Mais ce label "Marine Stewardship Council", avec son poisson bleu et blanc en logo et son inscription "Pêche durable", ne garantit pas l'exclusion de plusieurs pratiques considérées comme néfastes pour la biodiversité marine.
- MSC, omniprésent
Né en 1997 d’une initiative de l’ONG WWF et du groupe Unilever, le label MSC est de loin le plus répandu, avec quelque 2.300 références labellisées en France.
Sur son site internet, ce label assure garantir "une gestion efficace des pêcheries", un "impact environnemental minimisé" et des pêches effectuées dans "des stocks de poisson durables".
Pour cela, le label a édicté plusieurs dizaines de critères "scientifiques". Par exemple, concernant l'état du stock de poissons sur le lieu de pêche, il doit être au moins "fortement probable" que ce dernier soit au-dessus du seuil de renouvellement. De même, la pêcherie labellisée "ne doit pas cibler" les oiseaux, amphibiens, reptiles ou encore mammifères.
Mais le MSC est critiqué.
L’ONG de défense des océans Bloom estimait par exemple en 2023 que "83% des volumes certifiés par le MSC proviennent de pêcheries destructrices".
Ses détracteurs décrivent le label comme permissif. Bloom pointe l’utilisation de chalutage en eau profonde, de "dragage hydraulique" ou de dispositifs de "concentration de poissons" (DCP), parmi les pêches certifiées par le label.
Frédéric Le Manach, directeur scientifique de Bloom, déplore "un label par et pour l’industrie pour pouvoir afficher le message que toute la pêche est durable".
"En effet, la drague, un chalut de fond, le DCP, ça peut être néfaste", concède Amélie Navarre, directrice du programme MSC France. Le label "se base sur le code de conduite d'une pêche durable de la FAO, qui stipule qu'un programme de certification est non discriminatoire", explique la dirigeante.
Raison pour laquelle le MSC n'interdit "aucun engin de pêche, à part le poison et l'explosif". "On part du principe que cela peut être bien géré", ajoute-t-elle.
- Peu de petites pêches
"Le label MSC a quand même un certain nombre d'avantages: il s'aligne sur les règles de pêche européenne, souvent non appliquées, c'est une première garantie", nuance Didier Gascuel, professeur en écologie marine à l'Institut Agro de Rennes.

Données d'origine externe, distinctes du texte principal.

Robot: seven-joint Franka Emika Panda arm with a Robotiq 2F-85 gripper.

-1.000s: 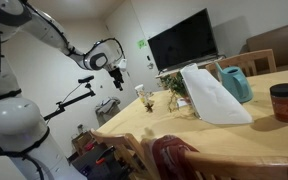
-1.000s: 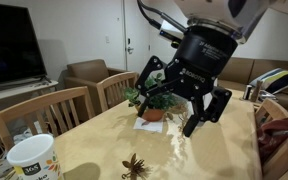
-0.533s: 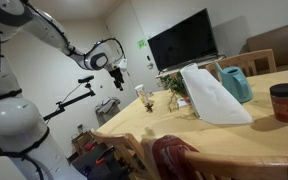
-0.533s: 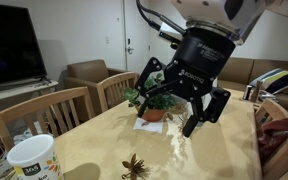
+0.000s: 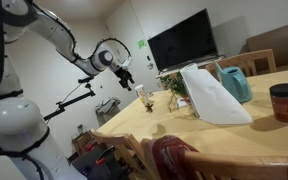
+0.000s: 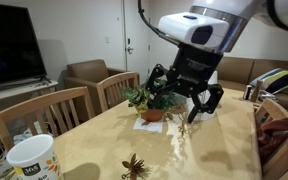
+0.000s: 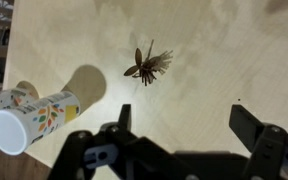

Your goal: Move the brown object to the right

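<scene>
The brown object [image 7: 146, 66] is a small dark-brown, star-shaped lump lying on the pale table [image 7: 224, 60]. It also shows near the table's front edge in an exterior view [image 6: 134, 165]. My gripper [image 7: 184, 118] is open and empty and hovers above the table, with the object ahead of the fingertips and slightly left. In both exterior views the gripper [image 6: 185, 98] [image 5: 125, 76] hangs well above the tabletop. A cream cup with a printed pattern [image 7: 34, 115] stands to the left of the object and shows in an exterior view too [image 6: 32, 158].
A potted green plant [image 6: 152, 103] stands on a white napkin mid-table. A white bag [image 5: 212, 95], a teal pitcher [image 5: 236, 83] and a red jar with a dark lid [image 5: 284, 102] sit further along. Wooden chairs [image 6: 44, 115] line the table's side.
The arm has swung: the gripper moved farther back over the table toward the plant and turned. The brown object and the cup have not moved.
</scene>
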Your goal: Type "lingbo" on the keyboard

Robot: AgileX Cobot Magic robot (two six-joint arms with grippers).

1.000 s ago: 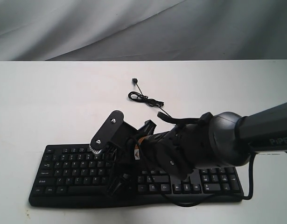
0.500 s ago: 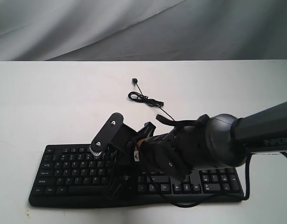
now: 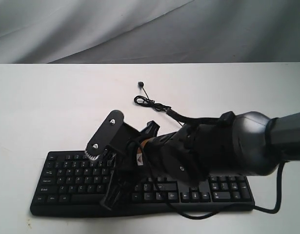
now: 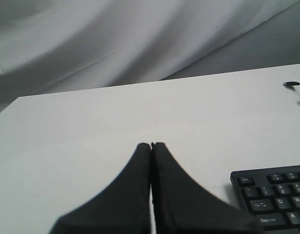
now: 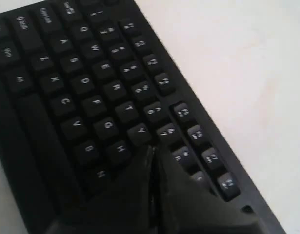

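Note:
The black keyboard [image 3: 67,175] lies along the near edge of the white table [image 3: 52,107]. My right arm reaches across it from the right. My right gripper [image 3: 108,200] is shut and points down over the keyboard's middle. In the right wrist view the shut right gripper [image 5: 150,148] has its tip just past the Y key [image 5: 140,130] and the H key [image 5: 119,148]; I cannot tell whether it touches a key. My left gripper [image 4: 151,145] is shut with nothing in it, above bare table beside the keyboard's [image 4: 271,190] Esc corner. The left arm does not show in the exterior view.
A thin black cable [image 3: 150,102] lies coiled on the table behind the keyboard, its end [image 3: 140,84] farther back. Grey cloth [image 3: 140,29] hangs behind the table. Another black cable [image 3: 223,213] from the right arm loops along the keyboard's front edge.
The right gripper has shifted left along the keyboard, and its fingers now reach lower in the exterior view. The wrist camera mount moved left and up with it.

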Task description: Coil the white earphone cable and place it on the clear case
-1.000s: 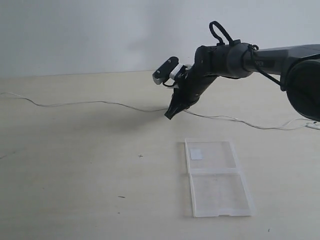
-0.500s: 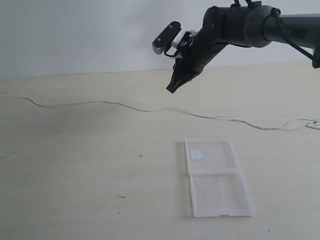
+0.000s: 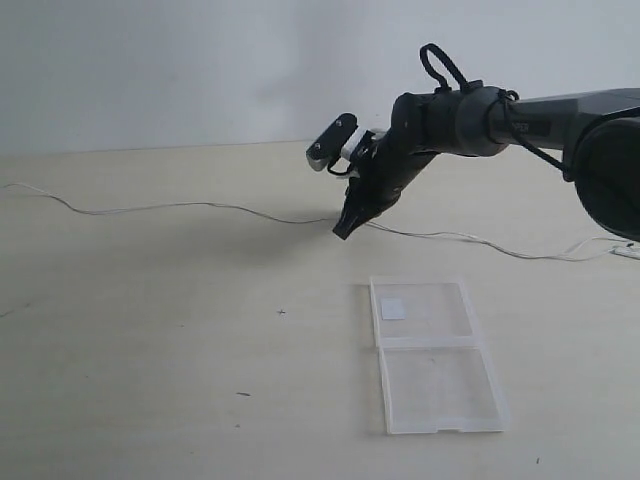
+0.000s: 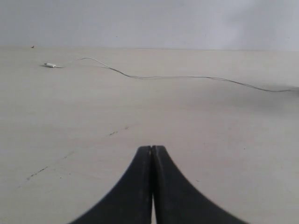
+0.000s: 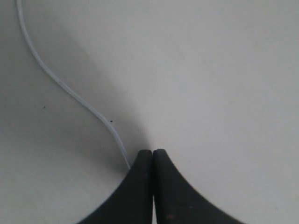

Mais ce professeur critique surtout les difficultés "d'accès à ce label pour les petits pêcheurs".
En effet, pour être certifié par MSC, une pêcherie doit faire appel à un audit indépendant et obtenir un score global minimum de 80 sur 100.
"Cela coûte cher, c'est compliqué. Or ce sont souvent les petites pêches qui sont les plus durables", affirme Didier Gascuel. Cet angle mort, juge-t-il, conduit à une situation paradoxale où "le consommateur peut avoir face à lui deux produits, l'un labellisé, l'autre non, et où c'est celui qui n'est pas labellisé qui s'avère le plus durable".
- Petits labels alternatifs
Aucun label ne concurrence le MSC en France en matière de volumes.
Parmi les outsiders figure l'écolabel pêche durable, public, lancé par FranceAgriMer en 2014 avec 36 critères (écosystème, environnement, social, qualité). Mais il ne couvre que huit pêcheries en France et souffre d'un "volume de produits labellisés extrêmement faible", souligne Didier Gascuel.
D'autres sont principalement géographiques.
Ils trouvent grâce aux yeux de Frédéric Le Manach parce qu'ils sont "simples et binaires", donc facilement vérifiables. Prenant l'exemple du "Bar de ligne de la Pointe de Bretagne", il indique qu'"il faut qu'il soit pêché à la ligne, sur un lieu précis". Ainsi "cela donne un label qui veut dire quelque chose", salue-t-il.
Pour atteindre l'objectif d'une pêche durable, Didier Gascuel prône "des processus alternatifs ou complémentaires aux labels, un système d'étiquetage environnemental de durabilité des produits de la pêche".
Dans un article paru dans la revue Nature, des scientifiques ont édicté onze recommandations pour une pêche durable, parmi lesquelles "pêcher moins", "limiter la taille des bateaux", ou encore "interdire l'accès aux espèces et aux zones les plus vulnérables".